* **WHAT THIS TASK INVOLVES**
The answer must be an exact copy of the lines from the one holding "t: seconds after" through the final line of the entries, and nothing else.
DATASET ENTRIES section start
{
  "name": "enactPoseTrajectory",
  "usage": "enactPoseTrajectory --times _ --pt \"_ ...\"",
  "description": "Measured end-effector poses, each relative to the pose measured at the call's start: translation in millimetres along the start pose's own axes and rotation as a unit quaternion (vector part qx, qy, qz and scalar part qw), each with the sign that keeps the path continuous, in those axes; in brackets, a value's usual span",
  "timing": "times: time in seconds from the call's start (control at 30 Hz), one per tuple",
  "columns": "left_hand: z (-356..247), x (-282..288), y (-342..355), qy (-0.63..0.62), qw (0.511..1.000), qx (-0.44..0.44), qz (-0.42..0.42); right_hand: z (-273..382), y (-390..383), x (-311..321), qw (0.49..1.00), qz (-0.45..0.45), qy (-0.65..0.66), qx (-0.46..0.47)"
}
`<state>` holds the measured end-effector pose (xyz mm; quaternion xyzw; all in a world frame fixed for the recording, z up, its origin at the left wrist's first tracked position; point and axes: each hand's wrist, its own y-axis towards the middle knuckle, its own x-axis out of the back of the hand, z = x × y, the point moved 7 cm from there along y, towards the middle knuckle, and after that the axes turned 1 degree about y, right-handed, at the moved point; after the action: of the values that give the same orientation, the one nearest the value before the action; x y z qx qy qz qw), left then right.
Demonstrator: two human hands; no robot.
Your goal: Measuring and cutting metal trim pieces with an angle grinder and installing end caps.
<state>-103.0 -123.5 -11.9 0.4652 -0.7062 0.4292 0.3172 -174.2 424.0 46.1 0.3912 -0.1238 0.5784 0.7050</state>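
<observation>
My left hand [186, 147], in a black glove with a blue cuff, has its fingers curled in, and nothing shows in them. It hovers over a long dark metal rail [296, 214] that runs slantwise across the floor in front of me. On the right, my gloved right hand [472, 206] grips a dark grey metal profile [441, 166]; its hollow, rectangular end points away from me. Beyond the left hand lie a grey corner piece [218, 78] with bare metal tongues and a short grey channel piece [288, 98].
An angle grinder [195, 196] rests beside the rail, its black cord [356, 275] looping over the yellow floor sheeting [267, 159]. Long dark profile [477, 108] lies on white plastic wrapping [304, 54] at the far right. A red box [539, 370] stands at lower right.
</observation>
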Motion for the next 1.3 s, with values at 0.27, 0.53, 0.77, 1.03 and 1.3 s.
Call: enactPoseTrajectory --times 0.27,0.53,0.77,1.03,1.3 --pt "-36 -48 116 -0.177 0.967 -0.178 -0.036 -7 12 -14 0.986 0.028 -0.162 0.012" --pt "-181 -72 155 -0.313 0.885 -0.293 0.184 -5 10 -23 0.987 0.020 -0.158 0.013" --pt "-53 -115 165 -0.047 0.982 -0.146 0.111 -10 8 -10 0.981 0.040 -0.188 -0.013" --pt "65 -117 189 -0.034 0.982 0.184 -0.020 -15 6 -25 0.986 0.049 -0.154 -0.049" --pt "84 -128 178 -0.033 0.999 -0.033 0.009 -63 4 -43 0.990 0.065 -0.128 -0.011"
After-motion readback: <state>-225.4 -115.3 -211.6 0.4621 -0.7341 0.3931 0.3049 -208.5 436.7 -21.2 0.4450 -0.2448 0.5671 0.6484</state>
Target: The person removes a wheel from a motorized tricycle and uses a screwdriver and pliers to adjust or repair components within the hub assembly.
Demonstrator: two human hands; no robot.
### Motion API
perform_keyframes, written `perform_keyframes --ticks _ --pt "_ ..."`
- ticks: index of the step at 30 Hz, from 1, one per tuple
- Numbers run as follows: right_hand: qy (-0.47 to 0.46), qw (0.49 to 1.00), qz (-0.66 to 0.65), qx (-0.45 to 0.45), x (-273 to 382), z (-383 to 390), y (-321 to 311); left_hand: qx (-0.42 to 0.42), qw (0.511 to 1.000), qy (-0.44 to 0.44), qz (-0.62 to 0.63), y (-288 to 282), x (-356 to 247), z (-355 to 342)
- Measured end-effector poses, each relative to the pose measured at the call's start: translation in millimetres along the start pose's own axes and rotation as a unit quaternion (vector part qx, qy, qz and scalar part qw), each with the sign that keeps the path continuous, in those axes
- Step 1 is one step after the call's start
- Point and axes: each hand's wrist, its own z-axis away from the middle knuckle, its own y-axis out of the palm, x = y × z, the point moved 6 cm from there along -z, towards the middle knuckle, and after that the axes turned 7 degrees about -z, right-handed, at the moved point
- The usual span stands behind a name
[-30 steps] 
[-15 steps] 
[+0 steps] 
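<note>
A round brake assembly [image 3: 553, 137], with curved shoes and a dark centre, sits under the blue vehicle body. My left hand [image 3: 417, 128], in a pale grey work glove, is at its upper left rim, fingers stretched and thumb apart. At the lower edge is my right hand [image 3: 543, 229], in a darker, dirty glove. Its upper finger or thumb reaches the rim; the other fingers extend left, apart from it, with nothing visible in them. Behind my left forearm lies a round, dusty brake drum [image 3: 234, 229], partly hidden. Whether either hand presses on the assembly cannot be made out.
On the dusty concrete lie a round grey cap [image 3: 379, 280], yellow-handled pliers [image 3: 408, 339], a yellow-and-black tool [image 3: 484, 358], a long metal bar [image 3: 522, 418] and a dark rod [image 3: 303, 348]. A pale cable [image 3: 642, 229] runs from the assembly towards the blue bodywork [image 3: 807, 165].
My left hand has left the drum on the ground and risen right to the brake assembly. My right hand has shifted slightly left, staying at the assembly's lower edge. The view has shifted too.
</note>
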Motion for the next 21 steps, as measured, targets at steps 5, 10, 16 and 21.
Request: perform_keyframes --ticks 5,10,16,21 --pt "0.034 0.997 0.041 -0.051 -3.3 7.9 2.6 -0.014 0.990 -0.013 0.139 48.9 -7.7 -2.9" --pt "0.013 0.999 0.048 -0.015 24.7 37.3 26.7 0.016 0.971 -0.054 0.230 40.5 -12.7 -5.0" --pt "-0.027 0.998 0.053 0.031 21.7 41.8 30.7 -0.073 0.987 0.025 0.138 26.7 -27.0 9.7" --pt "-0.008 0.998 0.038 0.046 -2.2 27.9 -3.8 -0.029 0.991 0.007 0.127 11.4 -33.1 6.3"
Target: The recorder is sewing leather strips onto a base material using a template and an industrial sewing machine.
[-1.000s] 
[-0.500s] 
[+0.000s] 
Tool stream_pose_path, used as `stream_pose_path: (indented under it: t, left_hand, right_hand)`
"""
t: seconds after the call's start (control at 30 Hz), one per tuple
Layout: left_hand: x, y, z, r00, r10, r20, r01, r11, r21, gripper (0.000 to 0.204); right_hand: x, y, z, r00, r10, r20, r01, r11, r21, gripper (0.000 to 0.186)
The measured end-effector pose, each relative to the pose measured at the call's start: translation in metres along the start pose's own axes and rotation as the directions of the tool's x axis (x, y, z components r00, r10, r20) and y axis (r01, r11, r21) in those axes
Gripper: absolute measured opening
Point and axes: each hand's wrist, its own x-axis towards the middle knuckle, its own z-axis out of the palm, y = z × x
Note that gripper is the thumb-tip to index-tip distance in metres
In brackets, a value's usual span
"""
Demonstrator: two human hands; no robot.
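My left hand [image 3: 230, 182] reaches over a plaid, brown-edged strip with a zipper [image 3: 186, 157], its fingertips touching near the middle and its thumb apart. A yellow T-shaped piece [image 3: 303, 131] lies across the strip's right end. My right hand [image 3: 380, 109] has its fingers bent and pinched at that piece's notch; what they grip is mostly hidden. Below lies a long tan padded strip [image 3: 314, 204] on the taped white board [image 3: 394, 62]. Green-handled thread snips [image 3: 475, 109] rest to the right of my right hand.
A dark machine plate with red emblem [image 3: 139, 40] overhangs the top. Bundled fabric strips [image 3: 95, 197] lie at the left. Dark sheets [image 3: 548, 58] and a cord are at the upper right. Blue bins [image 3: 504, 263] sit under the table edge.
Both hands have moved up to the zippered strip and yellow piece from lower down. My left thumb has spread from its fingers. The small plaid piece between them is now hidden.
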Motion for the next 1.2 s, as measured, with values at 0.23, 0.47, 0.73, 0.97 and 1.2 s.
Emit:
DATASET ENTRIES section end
* **ANSWER BELOW**
t: seconds after the call's start (control at 30 Hz), one per tuple
Layout: left_hand: x, y, z, r00, r10, r20, r01, r11, r21, gripper (0.000 to 0.204); right_hand: x, y, z, r00, r10, r20, r01, r11, r21, gripper (0.000 to 0.186)
The measured end-effector pose, each relative to the pose measured at the call's start: translation in metres along the start pose's own axes and rotation as the directions of the tool's x axis (x, y, z components r00, r10, r20) and y axis (r01, r11, r21) in those axes
Gripper: absolute measured opening
Point and axes: each hand's wrist, its own x-axis towards the middle knuckle, its own z-axis out of the palm, y = z × x
Note that gripper is the thumb-tip to index-tip distance in metres
In brackets, a value's usual span
"""
Demonstrator: two human hands; no robot.
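My left hand [image 3: 230, 182] reaches over a plaid, brown-edged strip with a zipper [image 3: 186, 157], its fingertips touching near the middle and its thumb apart. A yellow T-shaped piece [image 3: 303, 131] lies across the strip's right end. My right hand [image 3: 380, 109] has its fingers bent and pinched at that piece's notch; what they grip is mostly hidden. Below lies a long tan padded strip [image 3: 314, 204] on the taped white board [image 3: 394, 62]. Green-handled thread snips [image 3: 475, 109] rest to the right of my right hand.
A dark machine plate with red emblem [image 3: 139, 40] overhangs the top. Bundled fabric strips [image 3: 95, 197] lie at the left. Dark sheets [image 3: 548, 58] and a cord are at the upper right. Blue bins [image 3: 504, 263] sit under the table edge.
Both hands have moved up to the zippered strip and yellow piece from lower down. My left thumb has spread from its fingers. The small plaid piece between them is now hidden.
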Motion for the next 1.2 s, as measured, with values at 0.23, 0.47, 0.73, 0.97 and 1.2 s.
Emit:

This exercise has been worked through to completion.